CONCLUSIONS AND RECOMMENDATIONS

This study adds to a growing literature indicating that double-blind procedures are often not completely effective in protecting IEs from accurate guessing about treatment assignments of study participants. Thus, it is possible that some of the positive patient response to medication or relative lack of response to placebos could be attributed to expectancies. The results of the original study (Barlow et al, 2000) need to be evaluated in light of this finding. The fact that IEs guessed treatment conditions at a rate significantly above chance raises the concern that an assumption about the patient treatment group would influence IE ratings about the outcome of treatment.

Several aspects of the Barlow et al (2000) study were designed to provide protection against the impact of a possible systematic bias in responding by the IEs. On a large scale, the design and close monitoring of the study by principle investigators who represented alignment to both medical and psychological interventions, the use of multiple sites, and the use of IEs who represented both medical and nonmedical professions reduced the likelihood of a systematic bias. A second level of procedures designed to control for systematic bias occurred at the IE level and consisted of training to criteria on the primary outcome measures as well as periodic independent monitoring of the evaluation implementation and scoring. A third level of protection was provided by the relatively objective nature of the ratings upon which effectiveness of treatment were based.

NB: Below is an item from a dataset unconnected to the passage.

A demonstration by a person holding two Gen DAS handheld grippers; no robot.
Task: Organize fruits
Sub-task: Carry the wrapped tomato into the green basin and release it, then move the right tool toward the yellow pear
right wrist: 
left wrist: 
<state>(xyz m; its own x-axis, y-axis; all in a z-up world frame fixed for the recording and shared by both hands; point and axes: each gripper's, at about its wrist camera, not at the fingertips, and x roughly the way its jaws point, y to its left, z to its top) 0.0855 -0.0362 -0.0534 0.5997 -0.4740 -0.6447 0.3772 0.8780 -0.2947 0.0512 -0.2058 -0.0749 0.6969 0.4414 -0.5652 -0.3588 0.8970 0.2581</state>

The most enlightening finding of this study comes from the discovery that, in spite of the many procedures to protect the blindness of IEs, both patients and project staff provided clues to treatment assignment. If study staff and patients are more effectively alerted to this problem, it seems likely that procedures could be devised to reduce the occurrence of slips. Some of these clues could be eliminated or reduced by reducing contact between IEs and treatment/research staff. When possible, IEs should conduct their interviews in locations that do not allow them to see patients attending treatment. IEs appear less able to guess treatment assignment correctly when the assessment interviews are their only association with the project.

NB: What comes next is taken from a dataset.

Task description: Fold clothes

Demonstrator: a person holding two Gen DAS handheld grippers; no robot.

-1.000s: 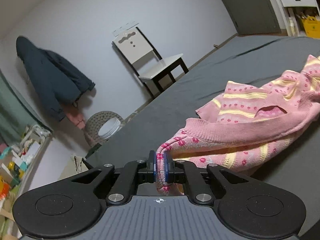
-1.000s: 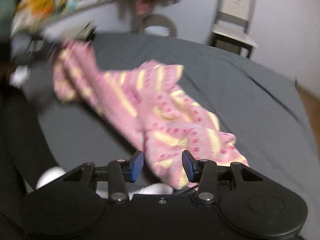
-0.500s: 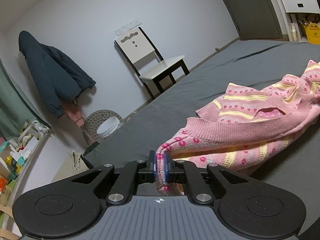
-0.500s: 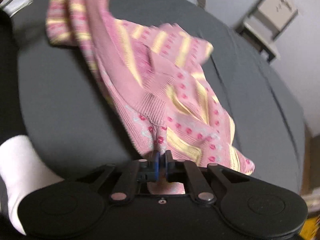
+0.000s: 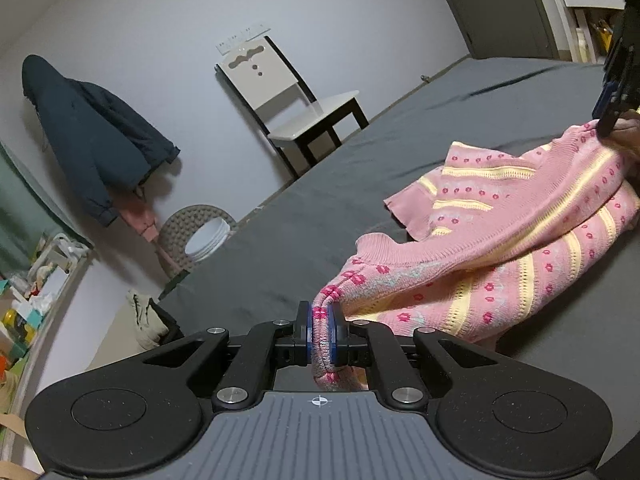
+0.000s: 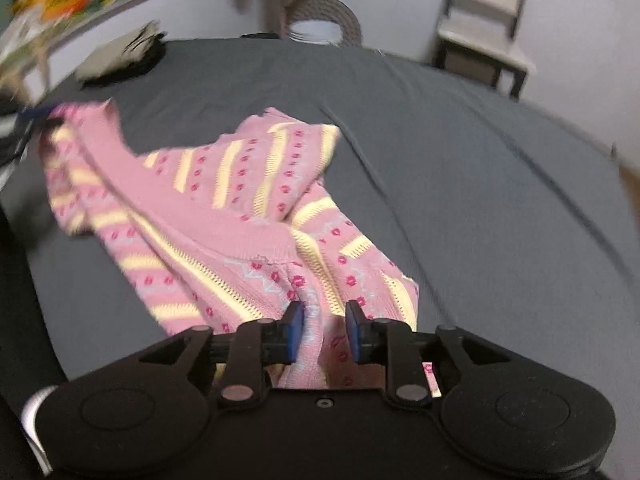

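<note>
A pink knitted sweater (image 5: 500,248) with yellow stripes and red dots lies rumpled on the dark grey bed (image 5: 320,200). My left gripper (image 5: 321,332) is shut on one edge of it, and the knit is pinched between the blue pads. In the right wrist view the sweater (image 6: 224,216) spreads out ahead. My right gripper (image 6: 324,332) has its pads apart, with a fold of the sweater lying between them. In the left wrist view the right gripper (image 5: 612,100) is at the sweater's far raised end.
The bed sheet (image 6: 480,160) stretches wide to the right of the sweater. Beyond the bed stand a white chair (image 5: 296,108), a woven basket (image 5: 192,236) and a dark jacket (image 5: 92,132) on the wall. A beige bag (image 6: 120,56) lies by the bed's corner.
My right gripper was shut on the sweater half a second ago; its pads now stand apart. The sweater looks pulled longer between the grippers. My left gripper keeps its grip.
</note>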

Research staff can help uphold the blind by not revealing to IEs therapist names, treatment conditions, or responder status, and access to paperwork or codes identifying treatment conditions. IEs should not attend meetings where treatment issues and patients are discussed. Research staff, therapists, and IEs can play an important role by giving more specific instructions to patients about what not to reveal to the IEs during post-treatment interviews. Patients should be asked specifically not to reveal their therapist/physician name or characteristics, effects or side effects of medications, coping strategies, relaxation techniques, or attempts to challenge their fears. This detail is easily overlooked, but plays a significant role in breaking of the blind. One well-meaning patient in response to being asked by an IE not to reveal any clues about her treatment exclaimed ‘Of course, Dr. (CBT therapist's name) just told me the same thing.’

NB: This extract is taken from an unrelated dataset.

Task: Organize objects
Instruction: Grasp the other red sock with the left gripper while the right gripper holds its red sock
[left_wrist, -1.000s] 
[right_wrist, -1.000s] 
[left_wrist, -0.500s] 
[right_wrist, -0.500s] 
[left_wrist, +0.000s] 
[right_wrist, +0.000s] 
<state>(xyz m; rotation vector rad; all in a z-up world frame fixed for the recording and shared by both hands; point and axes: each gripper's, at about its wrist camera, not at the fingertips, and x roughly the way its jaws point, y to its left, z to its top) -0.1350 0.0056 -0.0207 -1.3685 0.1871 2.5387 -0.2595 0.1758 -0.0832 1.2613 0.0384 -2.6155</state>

When an IE guesses correctly due to the assumption that a responder is in an active treatment condition and a nonresponder is in a placebo condition, this situation does not necessarily lead to bias. However, when an IE guesses the treatment assignment due to a ‘SLIP’, bias enters the picture if that correct guess influences the ratings of treatment efficacy. Thus, it is important to utilize information about procedures that can increase independence of evaluators and reduce the opportunities for bias to intrude on determinations of treatment efficacy. Additional research is needed to develop methods for assessing bias in estimating treatment efficacy when a blind has been compromised.